Arunima Paliwal, Ajay Kumar, Pankaj Kumar and Amol Vasishth

  • Page No:  199 - 203
  • Published online: 10 Aug 2022
  • DOI: HTTPS://DOI.ORG/10.23910/2/2022.445a

  • Abstract
  •  arunima.28@rediffmail.com

The field study was conducted during July to November 2017at Crop Improvement Block of College of Forestry, VCSG Uttarakhand University of Horticulture and Forestry, Ranichauri, Uttarakhand, India. The experiment was setin an augmented block design along with 4 check varieties Annapurna, PRA-2, PRA-3 and Durga. The check varieties were planted after every 05 germplasm accessions to evaluate the yield variation among different germplasm accessions of grain amaranth for crop improvement. Data on yield and other parameters were recorded as per the standard procedure and were analyzed by analysis of variance using statistical software to establish the significant variations. There was quite high variation among the germplasm accessions for plant growth, seed yield and yield contributing characters like 10 ml test weight, Inflorescence length, No. of finger  plant-1, Finger length and seed yield. Seed yield of the germplasm accessions ranged from 0.94-25.00 g plant-1. Conditions for seed setting and filling of grains in grain amaranth were, in general, poor that resulted in low seed yields. The promising germplasm accession for higher seed yield plant-1 was found in accession IC037156 which was more than the best check Durga. So, IC037156 can be preferred for further crop improvement regarding promotion of the genotype

Keywords :   Amaranth, accessions, augmented, Durga, germplasm, PRA-2, PRA-3, seed yield

  • Introduction

    Grain amaranth (Amaranthus hypochondriacus L.), popularly known as “Chaulai” is an important multifarious-utility protein rich cash crop with high nutritive value in the higher hills of mid Himalaya where, it is grown mainly as a mix crop with finger millet and rice bean. In some pockets, it is also grown as pure crop. It is one of the disremembered food crops of the world. It has potentiality as subsidiary food and plays a vital role in feeding the hunger world (Gunjal, 2011). It belongs to the family Amaranthaceae and genus Amaranthus. The genus consists of 60 species of annual herbs, which are native of America and are distributed in the tropics, of which 25 species occur in India.In African countries, it is a vital nutritious food in regards to treat those suffering from HIV/AIDS (Alegbejo, 2013). Nigeria is considered to be centre of diversity for Amaranthus spp. (Dulloo and Engles, 2003). There are four cultivated species of grain amaranth viz., A. hypochondriacus (L)., A. cruentus (L)., A. caudatus (L). and A. edulies (L). In India A. hypochondriacus is known as the ‘king grain’ (Narwade and Pinto, 2018). The crop is grown both for its green and grain. It holds cultural significance in remote and tribal areas in many part of India particularly in the Himalayan region. In India, it is grown from tropical lowlands to 3500 m above mean sea level height in the Himalayas (Sauer, 1967). As per statistical report of Agriculture Department, Govt. of Uttarakhand (2020−21), the grain amaranth is grown over an acerage of 5799 ha with production of 7723 mt over productivity of 1332 kg ha-1. Amaranths have outstanding nutritional value because of their high content of important micronutrients, protein 14−19%, carbohydrates 62−66%, fibre 4−5%, fat 6−7%, 2.5−4.4% ash (Mlakar et al., 2009), vitamins such as iron, calcium, β-carotene, vitamin C and folic acid (Priya et al., 2007) and essential amino acids (Ozsoyet al., 2009) like lysine (4.9 to 6.1 g 100 g-1 protein) with high digestibility (approx. 90%) which is usually deficient in other conventional cereal grains (Joshi and Rana, 1991). It is also rich in fiber and bioactive compounds (Repo-Carrasco, 2011).

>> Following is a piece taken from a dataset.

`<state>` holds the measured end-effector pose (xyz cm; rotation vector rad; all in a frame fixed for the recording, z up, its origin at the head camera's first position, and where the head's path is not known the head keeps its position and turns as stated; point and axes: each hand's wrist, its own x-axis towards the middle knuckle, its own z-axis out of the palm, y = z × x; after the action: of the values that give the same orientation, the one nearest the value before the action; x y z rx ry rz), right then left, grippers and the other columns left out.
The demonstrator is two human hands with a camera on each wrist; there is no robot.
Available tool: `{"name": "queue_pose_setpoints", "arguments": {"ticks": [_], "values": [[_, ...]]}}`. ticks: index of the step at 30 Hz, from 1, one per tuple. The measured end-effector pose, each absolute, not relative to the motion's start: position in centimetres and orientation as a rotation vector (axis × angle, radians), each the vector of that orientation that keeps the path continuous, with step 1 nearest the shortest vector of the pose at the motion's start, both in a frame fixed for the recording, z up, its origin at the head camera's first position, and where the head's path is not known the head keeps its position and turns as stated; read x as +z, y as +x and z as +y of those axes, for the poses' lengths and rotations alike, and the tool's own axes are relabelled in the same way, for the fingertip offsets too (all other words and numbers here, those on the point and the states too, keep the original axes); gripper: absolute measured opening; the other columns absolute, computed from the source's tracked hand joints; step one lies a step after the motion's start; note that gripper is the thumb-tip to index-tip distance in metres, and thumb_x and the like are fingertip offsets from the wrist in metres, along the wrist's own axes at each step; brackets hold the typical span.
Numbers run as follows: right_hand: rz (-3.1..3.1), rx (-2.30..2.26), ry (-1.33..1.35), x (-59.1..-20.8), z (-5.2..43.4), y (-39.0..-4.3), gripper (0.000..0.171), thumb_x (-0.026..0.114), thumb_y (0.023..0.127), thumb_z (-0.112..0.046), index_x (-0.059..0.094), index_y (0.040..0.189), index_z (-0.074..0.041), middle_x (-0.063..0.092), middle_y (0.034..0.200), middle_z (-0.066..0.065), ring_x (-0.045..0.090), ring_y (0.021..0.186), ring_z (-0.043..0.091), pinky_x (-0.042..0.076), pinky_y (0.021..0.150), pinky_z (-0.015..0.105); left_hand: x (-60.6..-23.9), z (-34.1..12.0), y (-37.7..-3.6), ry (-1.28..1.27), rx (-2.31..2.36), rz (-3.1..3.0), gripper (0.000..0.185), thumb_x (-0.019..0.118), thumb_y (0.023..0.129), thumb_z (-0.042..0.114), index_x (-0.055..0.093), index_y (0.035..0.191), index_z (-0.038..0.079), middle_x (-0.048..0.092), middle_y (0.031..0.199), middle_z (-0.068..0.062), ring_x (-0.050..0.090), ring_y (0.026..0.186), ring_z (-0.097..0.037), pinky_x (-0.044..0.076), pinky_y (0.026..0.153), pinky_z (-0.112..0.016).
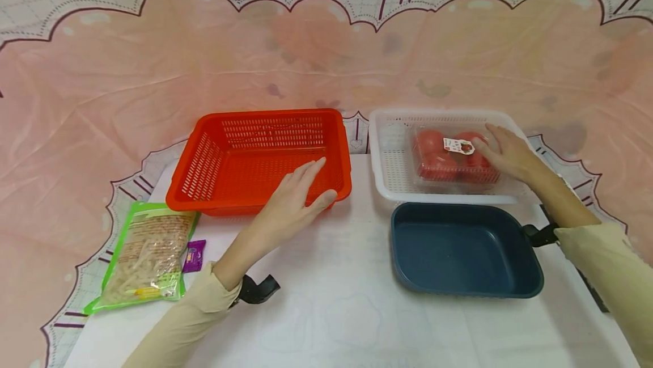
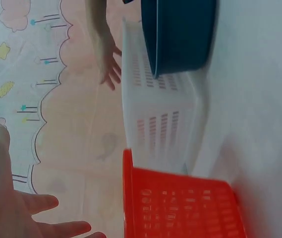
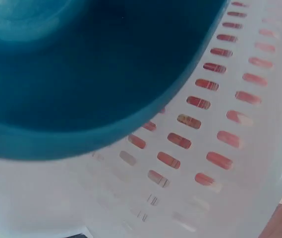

    Amaranth is quantitative short day plant, highly adaptable, drought tolerant, pest and disease resistant, fast growing C4 plant with high yielding potential having high mineral uptake (Grubben and Denton, 2004). In Uttarakhand, grain amaranth is mainly used in preparation of laddu, halwa and chapati mixed with wheat flour. The most important constraints to good crop stand is majorly by poor variety selection. Improved varieties development thus could improve the productivity of grain amaranth. However, despite the nutritional and agricultural importance of this crop (Bhuvaneswari et al., 2001), it is still one of the underexploited crops in Africa (Dubois and Stoilova, 2015). It shows wide variation in the yield within its species (Grubben, 2004). For effective genetic improvement of grain yield, it is important to understand how the proportion of genetic component (Hamdi et al., 2003; Jangde et al., 2018). Considering adverse effect of changing climatic conditions, amaranth is a promising agricultural crop with the ability to withstand negative effects of growing conditions (Alemayehu et al., 2014). Its plants show morphological and phonological variability (Idowu-Agida et al., 2020). Therefore, current research was focused to evaluate the variation in the yield and its attributes among the 25 grain amaranth accessions for crop improvement.

  • Materials and Methods

    The germplasm accessions trial were evaluated July to November 2017 in terraced fields at the Crop Improvement Block of College of Forestry, VCSG Uttarakhand University of Horticulture and Forestry, Ranichauri, Uttarakhand, India. The college is situated between an altitude of about 1600 m-2200 m ASL. The experiment was conducted in silty clay loam under low input, rainfed organic conditions. The soil of the experimental block is largely acidic in nature. The crop season experienced continuous high rainfall throughout the season particularly during June-August with a total of 1325.4 mm rainfall with 55 numbers of rainy days during the crop season but a short spell of drought was experienced particularly during the end of the season. The minimum and maximum temperature varied from 6.1−16.8oC and 17.5−25.4oC, respectively. Pre-monsoon showers were received resulting in timely sowing of experiments.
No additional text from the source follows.